::: INFORMATION SUPPLIED

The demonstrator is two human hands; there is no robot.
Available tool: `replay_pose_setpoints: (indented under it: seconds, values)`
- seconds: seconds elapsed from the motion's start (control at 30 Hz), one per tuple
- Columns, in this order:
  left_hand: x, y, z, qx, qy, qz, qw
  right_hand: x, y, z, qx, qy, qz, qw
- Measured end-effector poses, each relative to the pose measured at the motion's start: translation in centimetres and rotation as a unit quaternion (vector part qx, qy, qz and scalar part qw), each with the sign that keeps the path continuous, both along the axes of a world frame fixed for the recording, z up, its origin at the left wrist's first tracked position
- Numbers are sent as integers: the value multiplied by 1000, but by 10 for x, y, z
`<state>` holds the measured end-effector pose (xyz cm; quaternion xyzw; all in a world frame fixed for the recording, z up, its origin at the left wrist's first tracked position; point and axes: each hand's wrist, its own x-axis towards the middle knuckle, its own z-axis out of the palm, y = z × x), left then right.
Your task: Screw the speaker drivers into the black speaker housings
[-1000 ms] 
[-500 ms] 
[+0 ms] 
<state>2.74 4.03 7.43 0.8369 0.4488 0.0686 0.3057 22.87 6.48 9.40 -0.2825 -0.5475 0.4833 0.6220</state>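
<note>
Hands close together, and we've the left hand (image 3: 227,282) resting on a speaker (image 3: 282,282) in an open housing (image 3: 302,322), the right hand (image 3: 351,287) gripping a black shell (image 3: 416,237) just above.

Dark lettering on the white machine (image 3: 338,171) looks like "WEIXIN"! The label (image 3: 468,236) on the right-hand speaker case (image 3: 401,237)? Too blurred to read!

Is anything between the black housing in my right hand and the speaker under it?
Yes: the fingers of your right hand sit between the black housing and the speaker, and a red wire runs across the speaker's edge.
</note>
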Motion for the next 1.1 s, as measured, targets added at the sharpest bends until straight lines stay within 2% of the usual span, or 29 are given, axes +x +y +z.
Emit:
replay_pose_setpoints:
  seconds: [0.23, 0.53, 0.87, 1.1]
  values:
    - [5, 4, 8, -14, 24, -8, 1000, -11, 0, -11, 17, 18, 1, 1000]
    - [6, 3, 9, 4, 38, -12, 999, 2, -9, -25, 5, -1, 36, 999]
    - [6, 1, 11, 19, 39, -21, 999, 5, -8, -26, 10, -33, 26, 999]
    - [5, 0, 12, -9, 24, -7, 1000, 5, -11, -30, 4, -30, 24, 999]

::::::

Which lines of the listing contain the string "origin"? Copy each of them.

- Measured end-effector poses, each relative to the pose measured at the motion's start: translation in centimetres and rotation as a unit quaternion (vector part qx, qy, qz and scalar part qw), each with the sign that keeps the path continuous, both along the axes of a world frame fixed for the recording, z up, its origin at the left wrist's first tracked position
`<state>` holds the measured end-effector pose (xyz cm; quaternion xyzw; all in a world frame fixed for the recording, z up, its origin at the left wrist's first tracked position; point and axes: each hand's wrist, its own x-axis towards the middle knuckle, its own z-axis out of the palm, y = z × x), left then right.

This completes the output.